INSIDERS do more than TRADE in INDIA'S BULL MARKET.
To keep the bull run going, India has to work
harder to protect outsiders—or, to put it another way, it will have to work
harder to disempower insiders, by streamlining laws if necessary.
The WhatsApp
story seems to confirm something of an open secret in Mumbai stock market
circles: There are closed networks that tend to get information about companies
well before the general public.
In India, you don’t really exist till you’re on the
right WhatsApp groups. It’s on those private chat rooms that political
campaigns are sharpest; where India’s sprawling extended families quarrel and
make decisions; and, according to a recent Reuters investigation,
where company quarterly results are predicted with surprising prescience.
There’s no proof of insider trading yet, but officials from the Securities and
Exchange Board of India, or Sebi—India’s market regulator—told the Economic
Times that they were looking into the reports.
This is just another reminder of the fact that,
while nominally India’s financial markets are set up to protect ordinary
investors and market participants, in actual fact they work to protect
insiders. This isn’t generally understood, given that India’s laws against
insider trading and protecting minority shareholders are strict on paper. In
the World Bank’s ease of doing business indicators, for example, one of the few
domains in which India has consistently done well is in the protection of
minority shareholders.
But here, as elsewhere in India, there’s a vast
difference between what the laws say and how they’re implemented. Indeed,
India’s Supreme Court recently chastised regulators, saying that their rules on
insider trading simply weren’t clear enough.
The WhatsApp story seems to confirm something of an
open secret in Mumbai stock market circles: There are closed networks that tend
to get information about companies well before the general public. Sebi
struggles to get insider-trading prosecutions off the ground. Meanwhile, foreign
investors operating in India are being forced to run investigations of their
own local employees and contractors.
Even if Sebi’s regulations were up-to-date and
detailed, enforcement would be hampered by staffing problems. The agency has
only 780 employees, one for every six companies listed on an Indian stock
exchange. (Fifteen times as many people work at the US Securities and Exchange
Commission, one for every company listed on an American exchange.) Nor does the
training or background of Sebi’s employees necessarily inspire confidence.
Add to that a culture that has long normalized
trading on insider information. I remember sitting, a few years ago, with an
acquaintance of mine from one of Mumbai’s old stock-broking families, a man
then in his late 50s. We were talking of the prosecution in New York for
insider trading of Raj Rajaratnam of Galleon Group LLC, and of Rajat Gupta,
once a managing director at McKinsey & Co. Inc. After I carefully explained
what Gupta and Rajaratnam had done, my acquaintance shook his head, bemused.
How, he asked me, are traders expected to make money except by using their
networks to unearth information nobody else has? It’s no surprise, perhaps,
that many ordinary Indians don’t entirely trust the stock market, assuming it’s
loaded against them in some way.
A similar insider-first entitlement has led to an
even larger corporate governance problem. What in India are called
“promoters”—those who control companies, frequently the firm’s founding
family—have power far beyond what their actual ownership share warrants. They
pay themselves exorbitant salaries, strip the publicly-held companies they
control of assets, and have their decisions rubber-stamped by boards and
sometimes even by shareholder meetings that don’t have all the information.
After a couple of corporate scandals recently, Sebi
set up a committee led by the well-respected banker Uday Kotak to investigate
how governance could be improved. Kotak explicitly said that he saw his job as
ensuring “fairness for the entire body of shareholders” and not just a select
subset. The committee’s report called for multiple changes to how companies
were regulated and how boards were constituted.

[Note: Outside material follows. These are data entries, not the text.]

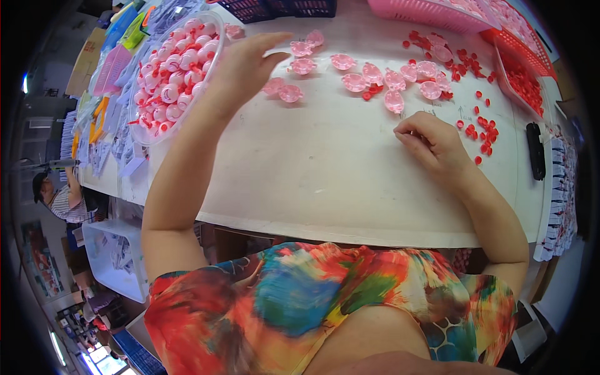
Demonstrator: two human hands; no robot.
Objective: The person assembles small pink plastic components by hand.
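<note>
Pink shells (354,82) lie across the far half of the table (312,187), red caps (487,134) among them and toward the right edge. The left hand (247,65) is beside several shells, thumb and forefinger apart. The right hand (434,144), fingertips close together, is nearer the middle; I cannot tell whether it holds anything. Toward the far left corner stands a tub (221,34) of balls (170,94).

A: Which parts are obscured?
B: The dark blue crate (281,9) and pink basket (431,14) are cut by the upper edge; the left forearm (190,162) covers part of the tub (221,36).
A: And the right hand (435,142)?
B: Its curled fingers conceal the palm; whether it holds anything cannot be told. Faint marks (460,112) on the table (312,169) are too small to read.
</note>
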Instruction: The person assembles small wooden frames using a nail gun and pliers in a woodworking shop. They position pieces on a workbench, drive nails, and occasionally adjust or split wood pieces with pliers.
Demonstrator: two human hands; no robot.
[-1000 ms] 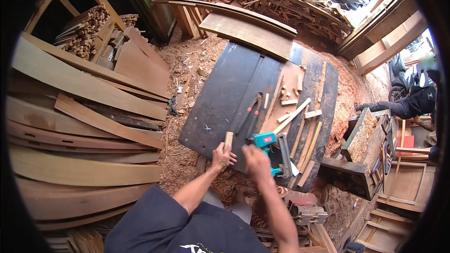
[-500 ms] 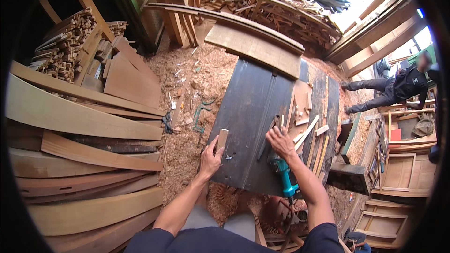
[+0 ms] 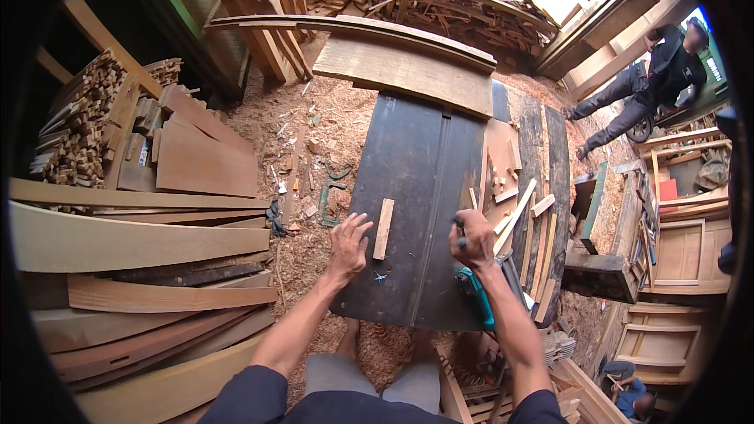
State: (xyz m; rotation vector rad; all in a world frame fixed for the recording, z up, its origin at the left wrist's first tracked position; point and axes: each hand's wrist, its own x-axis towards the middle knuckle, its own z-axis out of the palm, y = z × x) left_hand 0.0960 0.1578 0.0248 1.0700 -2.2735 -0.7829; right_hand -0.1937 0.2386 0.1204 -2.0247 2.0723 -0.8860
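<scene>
A short, pale wood block (image 3: pixel 384 229) lies on the dark workbench top (image 3: pixel 404 149). Just left of it is my left hand (image 3: pixel 349 245), fingers spread, holding nothing and apart from the block. My right hand (image 3: pixel 473 239) is closed around a small dark tool (image 3: pixel 461 242). Only bits of the tool show past the fingers, so its kind is hidden. Below that hand, partly covered by my right forearm, a teal power tool (image 3: pixel 476 297) shaped like a nail gun rests at the bench's near right.
Loose wood strips (image 3: pixel 516 215) and offcuts lie along the bench's right side. A wide board (image 3: pixel 404 71) spans its far end. Long planks (image 3: pixel 141 243) are stacked at left. Shavings (image 3: pixel 298 180) cover the floor. A co-worker (image 3: pixel 652 82) is at the far right, another person (image 3: pixel 632 399) lower right.
My left hand has let go of the wood block, which now lies on the bench. My right hand has closed on the dark tool it was reaching over.
</scene>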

But it isn’t that easy to make changes in India. At
least one government minister said that the report was “completely off the
mark.” And preventing insiders from taking control of companies would require
Sebi to investigate the privately-held, or unlisted, subsidiaries of
publicly-traded companies. Sebi doesn’t have that power and it isn’t certain
that the Delhi ministry that does will give it up easily.
Kotak pointed out another open secret about the
Indian private sector, too: Most activity at many publicly-traded companies was
nominally carried out by unlisted subsidiaries—and so wasn’t audited, or
transparent enough for the average shareholder to figure out. He could easily
have added that some promoters tend to use unlisted subsidiaries to hide their
control and to move money around in ways that shareholders or the government
can’t see.
India’s government is hoping that more and more of
its citizens will turn to the financial markets and shares as a vehicle for
their savings, giving up on gold and on real estate. And, certainly, the
markets’ bull run has been one of the few good news stories in the Indian
economy at the moment. But to keep that run going, India has to work harder to
protect outsiders—or, to put it another way, it will have to work harder to
disempower insiders, by streamlining laws if necessary. Bureaucratic wrangling
between regulators and the government shouldn’t stand in the way.